Word for word, repeat each line of the listing below.
↓↓↓
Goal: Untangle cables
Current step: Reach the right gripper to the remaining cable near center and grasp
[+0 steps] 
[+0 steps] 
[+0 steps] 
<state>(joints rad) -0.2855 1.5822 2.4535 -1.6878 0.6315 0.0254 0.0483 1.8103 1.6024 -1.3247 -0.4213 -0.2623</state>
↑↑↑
_Written solution_
Goal: Untangle cables
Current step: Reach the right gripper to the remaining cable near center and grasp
[+0 steps] 
[+0 steps] 
[+0 steps] 
<state>(joints rad) -0.2855 1.5822 2.4535 -1.6878 0.6315 0.0254 0.0483 1.8103 1.6024 -1.3247 -0.4213 -0.2623</state>

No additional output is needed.